Christmas has passed. Take a deep breath. Ok, I just did. Why don’t I pay attention to that little person in my head that says, “Kathy, your tired, your feet are on fire, your legs are aching and your shoulders are so stiff you can hardly move? My heart is huge, and I want to do all the things that I could do before I got sick. I use to make dozens of cookies around the holidays but now, I can only make so much to give as gifts.
I start to feel guilty because I did not get over to see friends. It’s not that I don’t want to, it’s just that I can’t seem to get myself together. Too much pain and way too much fatigue. I just started on two new medications for blood pressure and add my Fibromyalgia to the mix, I’m like a zombie. Well, that’s pushing it! You know what I mean.
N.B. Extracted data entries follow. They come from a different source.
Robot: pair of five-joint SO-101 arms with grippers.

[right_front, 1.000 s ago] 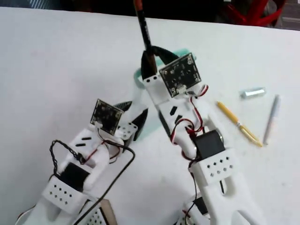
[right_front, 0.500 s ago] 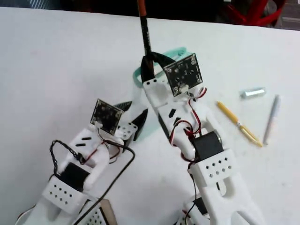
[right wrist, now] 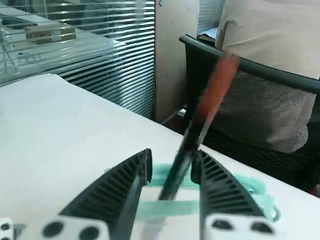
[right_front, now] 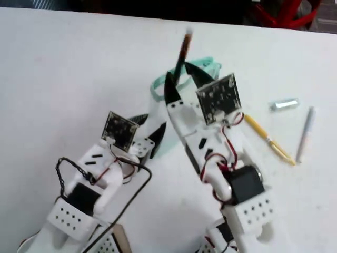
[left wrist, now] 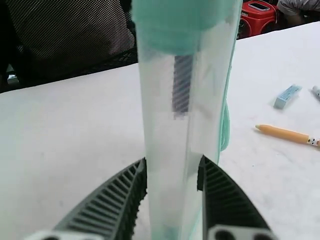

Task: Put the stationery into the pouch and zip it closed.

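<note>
— Where's the pen (right_front: 183, 52)?
— Leaning loose between the right pincer's (right_front: 180, 74) parted jaws, its lower end at the pouch (right_front: 157, 85) mouth. The left pincer (left wrist: 172, 161) is clamped on the pouch's other end, mid-worktop (right_front: 63, 68).
— How to finish this well?
— I'd hold the left clamp firm and let the pen slide right in. Then lift the right pincer straight up, so no jaw drags the pen out.

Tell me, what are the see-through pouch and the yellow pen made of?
The pouch looks like thin, shiny clear plastic with a mint-green trim: the table shows through it. The yellow pen seems to be hard, smooth plastic, though painted wood is possible.
</note>
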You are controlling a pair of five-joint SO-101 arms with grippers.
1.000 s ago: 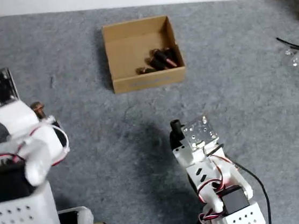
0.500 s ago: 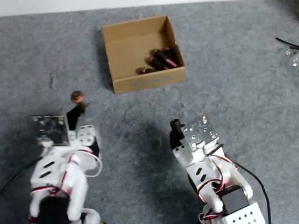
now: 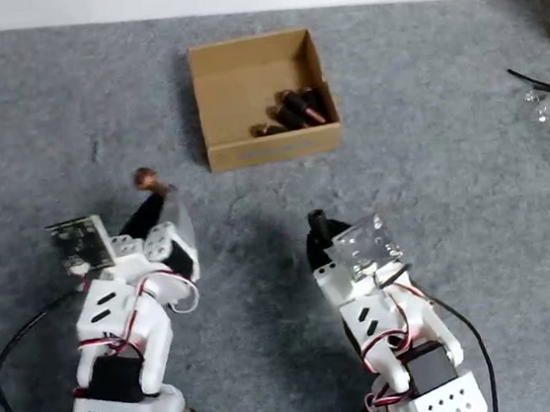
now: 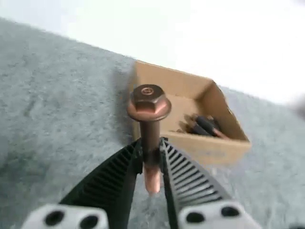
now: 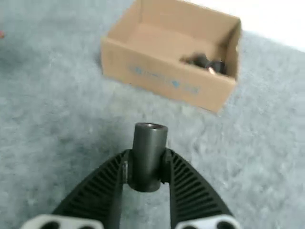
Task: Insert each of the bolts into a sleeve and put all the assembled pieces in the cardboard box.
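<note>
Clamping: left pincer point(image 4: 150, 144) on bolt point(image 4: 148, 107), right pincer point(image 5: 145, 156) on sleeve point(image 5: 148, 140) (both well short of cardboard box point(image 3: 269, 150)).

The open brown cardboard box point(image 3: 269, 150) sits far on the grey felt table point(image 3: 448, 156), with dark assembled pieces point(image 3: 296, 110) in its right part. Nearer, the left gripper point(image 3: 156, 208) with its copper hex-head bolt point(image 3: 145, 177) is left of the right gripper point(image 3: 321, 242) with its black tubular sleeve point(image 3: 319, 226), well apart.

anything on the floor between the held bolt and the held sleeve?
No. In the high view, the stretch of grey carpet between the bolt and the sleeve is bare.
</note>
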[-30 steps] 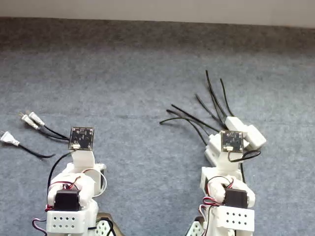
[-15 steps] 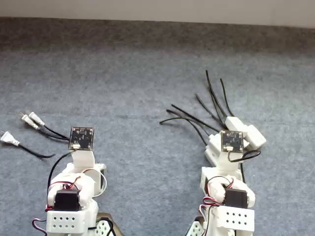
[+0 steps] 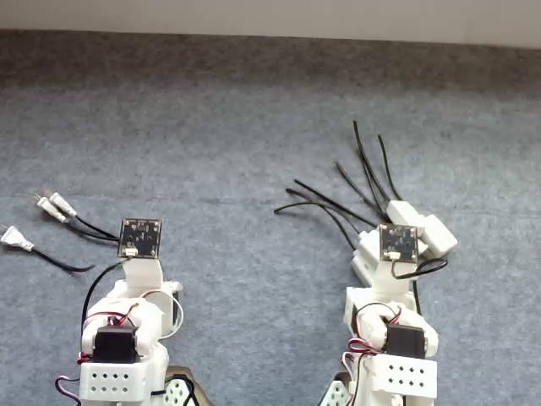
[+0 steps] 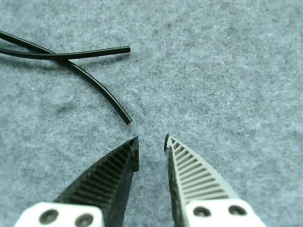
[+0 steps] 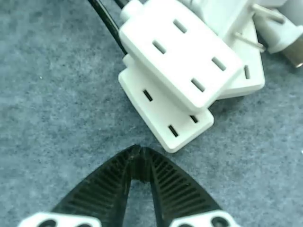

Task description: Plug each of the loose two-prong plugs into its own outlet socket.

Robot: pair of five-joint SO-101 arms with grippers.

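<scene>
Just above carpet [image 4: 227,71]: left hand [image 4: 151,139] ajar, right hand [image 5: 140,148] (beside outlet sockets [image 5: 180,52]) closed.

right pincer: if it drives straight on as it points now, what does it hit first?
Most likely the lower outlet of the stacked white pile, just ahead of the shut right pincer. Depth is unclear, so it might pass over it.

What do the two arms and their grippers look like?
Both arms are white plastic with black motors and thin red, black and white wires: left arm, right arm. Each carries a small black square board at the wrist. The left gripper has one black and one pale grey ribbed, pointed finger; the right gripper has two black ones.
</scene>
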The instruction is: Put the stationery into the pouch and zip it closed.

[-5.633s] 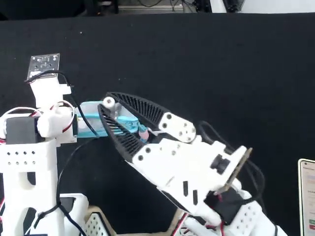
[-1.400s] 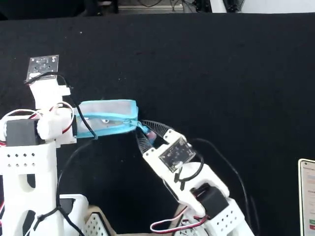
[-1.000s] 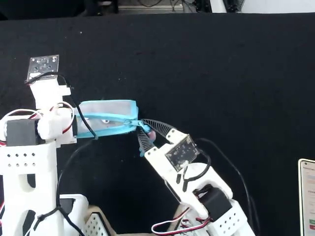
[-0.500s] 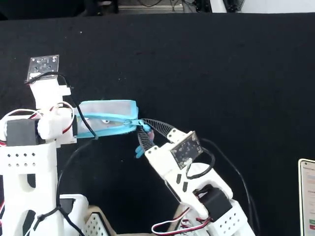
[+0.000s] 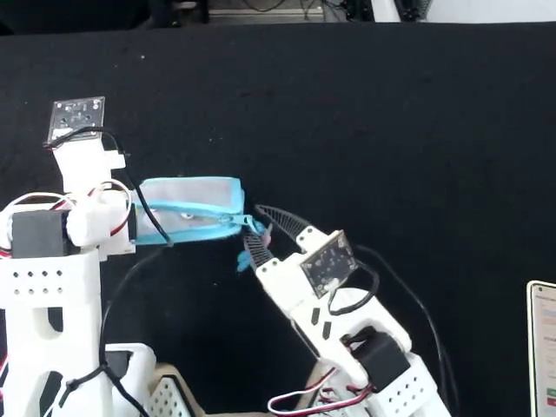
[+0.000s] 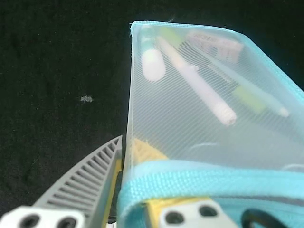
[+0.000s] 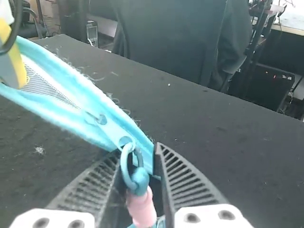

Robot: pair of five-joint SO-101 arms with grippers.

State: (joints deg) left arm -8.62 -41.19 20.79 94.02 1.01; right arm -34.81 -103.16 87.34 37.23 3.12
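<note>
Left arm (image 5: 52, 261): white, standing at the near left corner of the black surface (image 5: 391, 130), with its wrist turned towards the pouch.
Left claw (image 6: 124, 161): clamped on the pouch's left end. One grey ribbed finger (image 6: 90, 185) lies outside the mesh, and a yellow pad shows through the mesh from the other side.
Pouch (image 5: 187, 204): a translucent mesh bag with teal trim. It is held up on its long edge, left of centre and between the two arms.
Stationery: all inside the pouch, seen through the mesh in the left wrist view. There is a long white pen (image 6: 197, 88), a stubby white-capped piece (image 6: 153, 64), a thin pen with a green band (image 6: 247, 97) and a pale pink block (image 6: 213, 42) at the far end.
Zip band (image 7: 61, 114): teal, running along the pouch's top edge.
Slider (image 7: 124, 141): at the right-hand end of the band, at the corner nearest the right claw.
Pull (image 7: 140, 202): a teal ring with a pink tab, hanging from the slider and lying between the right claw's fingers.
Right claw (image 7: 137, 156): its black ribbed fingers stand parted on either side of the pull, tips just at the pouch's corner. Whether they touch the tab cannot be told.
Right arm (image 5: 347, 321): white, reaching in from the near edge towards the pouch.
White card (image 5: 543, 347): at the far right edge of the surface, well apart from the pouch.
</note>
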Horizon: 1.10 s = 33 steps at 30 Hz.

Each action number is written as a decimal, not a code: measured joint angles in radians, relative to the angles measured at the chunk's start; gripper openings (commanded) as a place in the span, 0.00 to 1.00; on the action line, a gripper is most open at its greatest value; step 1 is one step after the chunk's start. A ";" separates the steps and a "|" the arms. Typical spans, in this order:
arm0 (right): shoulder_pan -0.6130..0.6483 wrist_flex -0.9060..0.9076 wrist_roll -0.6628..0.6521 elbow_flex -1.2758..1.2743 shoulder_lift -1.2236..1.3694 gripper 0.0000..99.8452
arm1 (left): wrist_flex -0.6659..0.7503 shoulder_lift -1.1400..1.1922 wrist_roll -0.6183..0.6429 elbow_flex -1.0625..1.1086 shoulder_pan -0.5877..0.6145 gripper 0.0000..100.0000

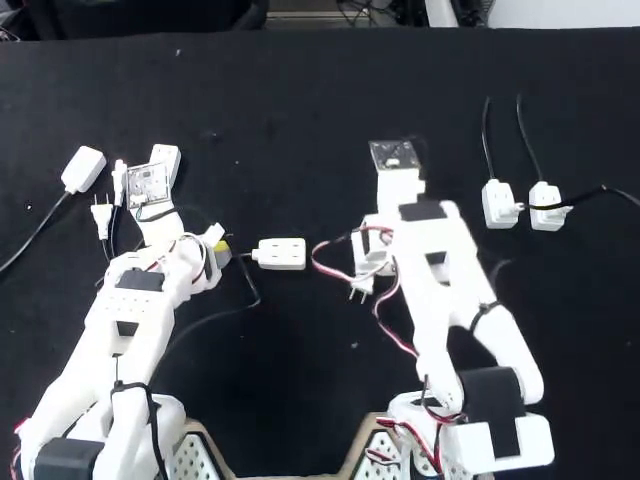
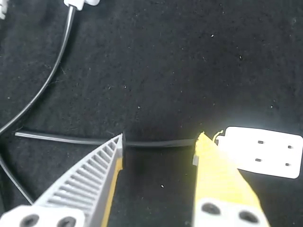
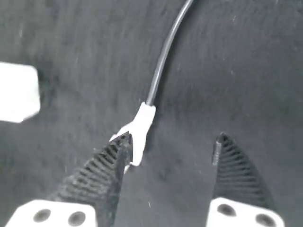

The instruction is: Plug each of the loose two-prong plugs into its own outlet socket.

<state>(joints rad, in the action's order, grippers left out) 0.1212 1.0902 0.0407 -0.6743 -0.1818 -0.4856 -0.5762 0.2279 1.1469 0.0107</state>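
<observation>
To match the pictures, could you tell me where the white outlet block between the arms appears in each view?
High view: the outlet block lies between the two arms.
Left wrist view: it lies beside the yellow fingertip of the left hand.
Right wrist view: probably the white block at the edge.
Shared landmark: its black cable, high and left wrist views.

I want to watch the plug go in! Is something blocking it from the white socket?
Nothing visible blocks it. The plug sits beside one finger of the open right gripper, and in the right wrist view bare black cloth lies between it and the socket.
</observation>
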 measured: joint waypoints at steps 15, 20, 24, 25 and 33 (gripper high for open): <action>0.026 -0.167 -0.015 -0.106 0.000 0.14 | 0.000 0.000 0.000 0.000 0.000 0.25; 0.081 -0.178 -0.015 -0.106 0.018 0.14 | 0.000 0.000 0.000 0.000 0.000 0.25; 0.120 -0.195 -0.015 -0.104 0.103 0.14 | 0.000 0.000 0.000 0.000 0.000 0.25; 0.120 -0.196 -0.015 -0.101 0.124 0.14 | 0.000 0.000 0.000 0.000 0.000 0.25; 0.066 -0.043 -0.012 0.023 0.192 0.13 | 0.000 0.000 0.000 0.000 0.000 0.25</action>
<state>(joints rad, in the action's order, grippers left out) 0.1872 1.0472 0.0284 -0.6513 0.0100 -0.4856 -0.5762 0.2279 1.1469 0.0107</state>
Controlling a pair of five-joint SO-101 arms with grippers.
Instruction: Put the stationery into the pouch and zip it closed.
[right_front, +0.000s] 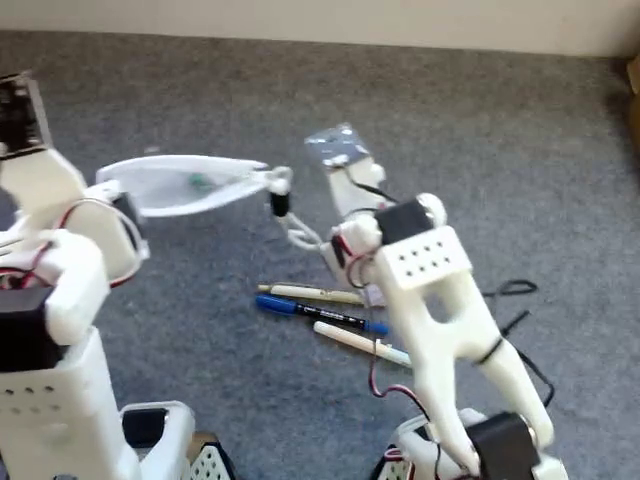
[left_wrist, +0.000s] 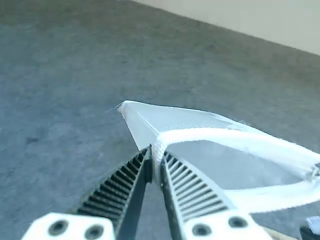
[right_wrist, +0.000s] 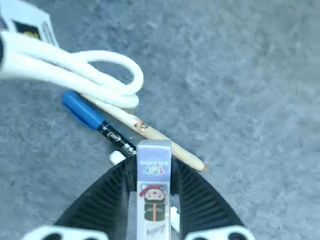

I don’t have a cleaning person because I’m that person! I also have three animals to take care of so it does not take too much to finally knock me out of service for awhile. My body can only do so much, and as much as I want to play – I know who takes care of me (that would be Mr. F), and I reciprocate as much as I can. Sometimes, I just do not have the energy to get on the phone or meet for lunch. I would love to have the company yet, I am embarrassed to ask people to come visit me. How do I convince others that I really am sick? I cannot continue to feel guilty for being sick. How would you feel? What if this were you? How would you handle it?
Next year, I will buy little gifts for our neighbors/loved ones. I just cannot stand in the kitchen for long periods of time baking cookies.
I should not feel guilty because this is my life now. It sucks! My friends and family mean the world to me but in no way am I playing possum – those aches, sharp pains are the real deal. Sometimes I just need to take a break, and rest my body completely.
If you are chronically ill – have a visible/invisible disability please know you do not have to be “Super Man” or “Super Woman.” You do not have to feel guilty either for being sick. I understand so well. Take one day at a time and explain to people why you can’t do what you use to do.